We were a little bit early for a our dinner reservations, so we strolled through the lobby, gawking at the ornate marble columns and the Rococo-style ceilings. Then we navigated our way sporadically through the corridors and found ourselves alone on the rooftop garden in back, standing at the railing and watching the glow of twilight over the skyline of the city in the lordly quiet manner of the old Nobs themselves. Just across the street would could see down into the plush lounge of the exclusive University Club.

I narrated some of the history of the Fairmont to Red, including hiow it was built just before the earthquake, but had yet to open. The fire had damaged it badly, but the quake itself had left it structurally sound. A female engineer had been hired to shore it up for safety, and had applied the revolutionary technique of using reinforced concrete.

Then we took the elevator down to street level and found the entrance to the restaurant. Lively music came from the interior as we waited for the hostess to check our reservation. It was a true old-style Tiki Bar, everything you would want in such a place, down to a barge for the musicians to play on, that sailed out to the middle of a swimming pool in the middle of the dining room.

"I feel like I'm back in Kona," I told Red. We both agreed that it was a pleasant sensation.

The atmosphere was top notch, and we certainly enjoyed the exotic cocktails. Red took out one of the paper parasols and placed it in her hair. It reminded her of being a little girl, she said. Her grandfather had owned a restaurant supply business back then, and he often had many extra boxes of them which he gave the to her and her sister to play with.

It would have been a shame to lose such a place. Yet we both agreed that the food itself was very underwhelming, on par with a mediocre Chinese restaurant that serves take-out.

"They phoned it in," Red said flatly, as we ate our dessert. "It's as if someone wants this place to fail."

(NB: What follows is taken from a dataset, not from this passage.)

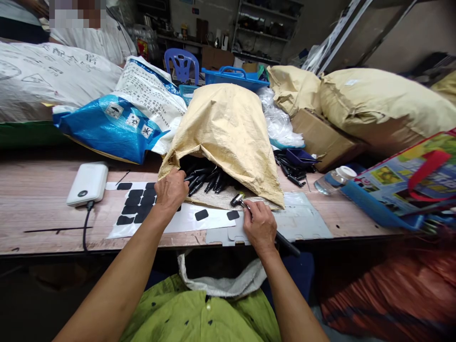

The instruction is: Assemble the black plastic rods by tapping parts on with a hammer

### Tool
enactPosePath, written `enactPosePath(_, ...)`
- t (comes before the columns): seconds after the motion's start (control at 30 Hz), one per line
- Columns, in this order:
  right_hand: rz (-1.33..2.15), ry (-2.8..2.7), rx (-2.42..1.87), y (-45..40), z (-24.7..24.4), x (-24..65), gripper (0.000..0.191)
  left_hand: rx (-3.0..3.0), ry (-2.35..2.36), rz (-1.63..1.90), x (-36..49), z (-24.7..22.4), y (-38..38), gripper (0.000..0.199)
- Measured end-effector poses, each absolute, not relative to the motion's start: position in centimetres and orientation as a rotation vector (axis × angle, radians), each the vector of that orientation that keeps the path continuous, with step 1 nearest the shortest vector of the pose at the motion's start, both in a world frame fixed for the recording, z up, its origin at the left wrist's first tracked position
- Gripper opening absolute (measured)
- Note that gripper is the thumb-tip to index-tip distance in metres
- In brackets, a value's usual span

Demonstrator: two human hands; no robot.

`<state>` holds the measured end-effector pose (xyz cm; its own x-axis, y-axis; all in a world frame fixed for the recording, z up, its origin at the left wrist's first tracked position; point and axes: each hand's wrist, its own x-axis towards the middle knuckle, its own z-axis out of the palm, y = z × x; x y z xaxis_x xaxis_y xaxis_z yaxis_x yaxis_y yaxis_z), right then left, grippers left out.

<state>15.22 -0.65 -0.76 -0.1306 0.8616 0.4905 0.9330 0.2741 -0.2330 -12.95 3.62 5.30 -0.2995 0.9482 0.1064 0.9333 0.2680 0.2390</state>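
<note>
A tan woven sack lies on the bench with its mouth toward me. Several black pen-like pieces show inside the opening. My left hand is closed at the left corner of the mouth, fingers pinching the sack's edge. In my right hand is a small hammer, its metal head pointing left near the sack's lower lip and its black handle sticking out below the hand. Between and left of my hands lies a white sheet with black rounded stickers, partly covered by my left forearm.
A white power bank with a black cable sits left. A blue-and-white bag stands behind it. Rightward are more black pieces, a cardboard box, a clear jar and a blue tray. Another person is at the far left.
</note>
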Motion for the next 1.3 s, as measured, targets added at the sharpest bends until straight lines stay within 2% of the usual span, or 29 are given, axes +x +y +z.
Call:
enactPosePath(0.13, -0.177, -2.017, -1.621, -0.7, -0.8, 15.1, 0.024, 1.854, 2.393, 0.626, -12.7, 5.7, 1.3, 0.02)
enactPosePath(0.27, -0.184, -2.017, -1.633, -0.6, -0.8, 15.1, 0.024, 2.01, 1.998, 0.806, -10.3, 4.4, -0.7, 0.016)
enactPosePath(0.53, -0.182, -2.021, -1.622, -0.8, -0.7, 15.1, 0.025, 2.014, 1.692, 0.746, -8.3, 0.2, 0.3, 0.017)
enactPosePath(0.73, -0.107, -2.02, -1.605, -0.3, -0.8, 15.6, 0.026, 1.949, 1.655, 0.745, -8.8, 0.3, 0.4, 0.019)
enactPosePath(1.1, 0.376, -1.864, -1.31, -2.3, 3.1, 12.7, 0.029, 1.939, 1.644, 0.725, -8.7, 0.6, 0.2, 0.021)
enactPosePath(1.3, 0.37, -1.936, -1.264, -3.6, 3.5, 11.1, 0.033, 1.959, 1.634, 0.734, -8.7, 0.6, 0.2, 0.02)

Still we were both glad we made it the centerpiece of our Sunday experience.

After dinner, we went back up to the lobby and lounged decadently on the circular sofa to absorb more of the decor and digest our meals.

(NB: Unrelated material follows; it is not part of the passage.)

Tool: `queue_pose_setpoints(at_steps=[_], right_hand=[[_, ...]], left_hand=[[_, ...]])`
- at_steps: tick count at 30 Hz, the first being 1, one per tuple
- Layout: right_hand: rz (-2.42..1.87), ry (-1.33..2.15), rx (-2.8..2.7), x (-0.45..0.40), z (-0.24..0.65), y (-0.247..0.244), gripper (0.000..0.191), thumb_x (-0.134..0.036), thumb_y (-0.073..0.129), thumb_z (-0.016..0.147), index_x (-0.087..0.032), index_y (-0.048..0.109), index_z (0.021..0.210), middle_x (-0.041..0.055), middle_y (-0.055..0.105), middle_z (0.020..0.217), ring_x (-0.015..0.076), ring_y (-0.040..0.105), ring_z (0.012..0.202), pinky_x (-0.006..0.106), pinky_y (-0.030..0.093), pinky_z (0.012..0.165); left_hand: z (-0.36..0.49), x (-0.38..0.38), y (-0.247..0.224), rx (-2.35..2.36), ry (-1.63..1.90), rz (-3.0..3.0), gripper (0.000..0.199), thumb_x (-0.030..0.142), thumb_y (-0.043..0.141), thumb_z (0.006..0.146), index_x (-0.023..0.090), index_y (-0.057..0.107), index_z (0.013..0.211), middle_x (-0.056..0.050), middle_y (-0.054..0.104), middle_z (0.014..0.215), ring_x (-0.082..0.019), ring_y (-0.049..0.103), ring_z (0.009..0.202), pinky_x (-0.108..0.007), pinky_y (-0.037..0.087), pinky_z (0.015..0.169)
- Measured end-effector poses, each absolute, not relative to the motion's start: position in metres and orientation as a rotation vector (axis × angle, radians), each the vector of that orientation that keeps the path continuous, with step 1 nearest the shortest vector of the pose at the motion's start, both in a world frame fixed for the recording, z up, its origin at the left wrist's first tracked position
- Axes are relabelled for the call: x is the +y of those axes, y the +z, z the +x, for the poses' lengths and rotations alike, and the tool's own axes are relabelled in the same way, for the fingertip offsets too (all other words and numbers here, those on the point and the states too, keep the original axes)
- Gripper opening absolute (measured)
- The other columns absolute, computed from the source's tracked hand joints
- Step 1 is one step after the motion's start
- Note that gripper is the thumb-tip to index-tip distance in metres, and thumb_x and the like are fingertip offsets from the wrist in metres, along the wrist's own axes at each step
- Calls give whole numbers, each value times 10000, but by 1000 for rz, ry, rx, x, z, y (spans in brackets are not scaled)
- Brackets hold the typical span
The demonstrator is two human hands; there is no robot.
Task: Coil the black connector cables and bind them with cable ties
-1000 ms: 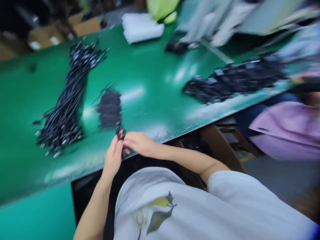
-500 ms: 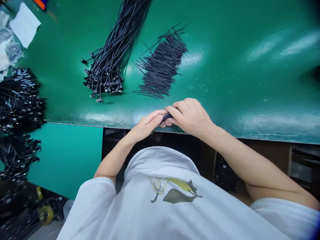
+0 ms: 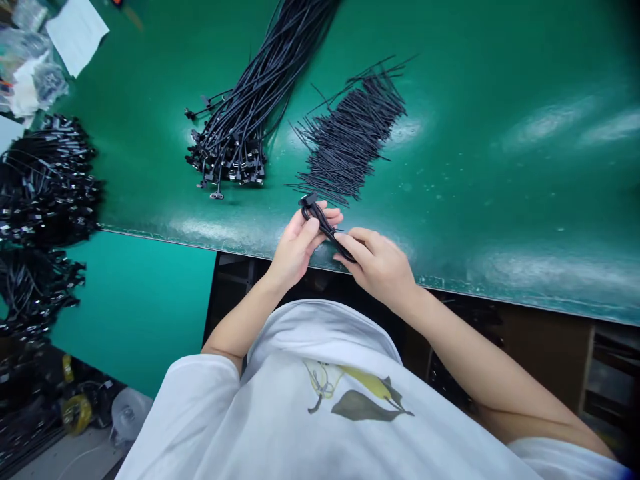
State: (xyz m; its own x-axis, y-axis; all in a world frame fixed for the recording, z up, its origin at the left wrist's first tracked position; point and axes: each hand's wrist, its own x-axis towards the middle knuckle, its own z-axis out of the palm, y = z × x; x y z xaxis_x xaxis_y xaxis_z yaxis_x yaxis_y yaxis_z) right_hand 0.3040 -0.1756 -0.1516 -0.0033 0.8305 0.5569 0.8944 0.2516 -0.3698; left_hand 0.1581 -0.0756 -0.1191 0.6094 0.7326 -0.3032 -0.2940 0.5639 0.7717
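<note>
A folded black cable [image 3: 320,217] with a connector at its upper end lies slantwise between my hands, over the table's front edge. My left hand [image 3: 299,243] grips its upper part, thumb on top and fingers beneath. The lower end is pinched by the fingers of my right hand [image 3: 377,263]. A thin dark tie shows across the bundle near the right fingertips. Just beyond my hands lies a flat pile of short black ties [image 3: 350,137]. To its left, a thick bunch of long black cables [image 3: 270,80] has its metal-tipped connectors toward me.
Heaps of bundled black cables [image 3: 47,180] sit at the left, above a lower green surface [image 3: 145,293]. Behind them are clear plastic bags [image 3: 30,60] and a white paper sheet [image 3: 77,33]. Yellow tape rolls [image 3: 76,413] lie low at the left. The green table [image 3: 490,173] extends right.
The cable bundle has turned so its connector end now shows above my left hand. My right hand has moved lower, toward the bundle's near end. The view has shifted slightly.
</note>
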Motion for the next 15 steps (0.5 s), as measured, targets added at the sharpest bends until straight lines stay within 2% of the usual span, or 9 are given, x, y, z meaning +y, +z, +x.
queue_pose_setpoints(at_steps=[3, 5, 10, 13, 15], right_hand=[[-1525, 293, -1726, -178, 297, -153, 536, -313, 595, 956, -221, 428, 1457, 135, 641, 1222, 240, 647, 1068, 359, 548, 846], [-1520, 471, -1666, -179, 294, -153, 548, -337, 551, 978, -236, 380, 1488, 131, 632, 1256, 245, 640, 1099, 383, 551, 887], [-1616, 602, -1522, -174, 278, -151, 474, -293, 448, 997, -206, 404, 1461, 139, 619, 1182, 250, 628, 1039, 439, 543, 914], [-1591, 685, -1359, -170, 272, -146, 491, -351, 515, 968, -194, 443, 1428, 154, 579, 1270, 258, 606, 1105, 451, 524, 977], [-1485, 879, -1218, -169, 273, -142, 577, -442, 597, 926, -216, 438, 1432, 145, 555, 1338, 248, 615, 1110, 422, 545, 955]], left_hand=[[161, -74, -115, 673, 741, 709, 233, 304, 641, 923, 200, 635, 1131, -34, 745, 1061, -222, 632, 1269, -381, 408, 1163], [162, -74, -113, 697, 761, 673, 188, 262, 600, 947, 186, 631, 1116, -39, 742, 1045, -226, 619, 1290, -388, 397, 1176], [169, -79, -104, 740, 801, 467, 234, 258, 464, 1020, 214, 555, 1231, -51, 694, 1237, -237, 562, 1358, -437, 400, 1183], [172, -79, -100, 749, 832, 386, 285, 264, 415, 1042, 238, 509, 1310, -47, 638, 1353, -236, 517, 1398, -438, 382, 1197], [171, -74, -99, 755, 835, 371, 305, 263, 375, 1055, 236, 494, 1335, -46, 606, 1399, -237, 488, 1421, -446, 363, 1208]])
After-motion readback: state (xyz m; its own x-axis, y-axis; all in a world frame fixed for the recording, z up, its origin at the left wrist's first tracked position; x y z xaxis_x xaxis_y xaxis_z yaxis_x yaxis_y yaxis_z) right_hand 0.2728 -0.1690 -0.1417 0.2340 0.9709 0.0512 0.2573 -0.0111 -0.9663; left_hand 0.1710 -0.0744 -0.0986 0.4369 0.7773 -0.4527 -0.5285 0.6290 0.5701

The lobby of the Fairmont (Wikipedia)
I imagined the parade of upper and middle class residents who had come through the same doors over the years. I was particularly fascinated by the old brass mailbox just off the lobby, and the long chute leading down from the ceiling. I love such things that evoke a completely different and long past paradigm of communication. Could one still mail letters that way?

Feeling our experience at the Fairmont complete, we went out through the front doors into the warm night to stroll around the blocks at the crest of Nob Hill.

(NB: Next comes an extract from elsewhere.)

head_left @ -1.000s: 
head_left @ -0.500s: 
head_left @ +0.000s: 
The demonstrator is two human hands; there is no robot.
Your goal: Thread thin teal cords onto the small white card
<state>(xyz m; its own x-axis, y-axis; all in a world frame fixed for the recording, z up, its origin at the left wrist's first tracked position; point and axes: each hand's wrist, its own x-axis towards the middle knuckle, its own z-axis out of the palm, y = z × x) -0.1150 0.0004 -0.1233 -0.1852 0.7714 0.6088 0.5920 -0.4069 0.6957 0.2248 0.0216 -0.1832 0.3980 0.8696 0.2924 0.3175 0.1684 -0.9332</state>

Next to the hotel I pointed out the Brocklebank, the upscale apartment building where Madeleine lived in Vertigo (Red had been unfamiliar with Kim Novak until we watched the Academy Awards this year---not a good introduction to that classic actress).

Then, returning to the movie that has been the centerpiece of this trip, I led her to Frank Bullitt's apartment at 1153 Taylor Street. The latter locale, although modest from the outside, was only a block down from the top of Nob Hill, within shouting distance of the Fairmont. Not bad for a San Francisco PD detective.

Last time I was here four months ago the theme was Dirty Harry. This time it was Bullitt. It makes me wonder what cop-related postmodern theme I'll pursue the next time I'm here in this city. I guess there's always McMillan & Wife.

1 comment:

Kate said...

Ah nice! We stayed at the Mark Hopkins in 2003. Delightful. We were even able to access the rooftop for the amazing panorama of the city.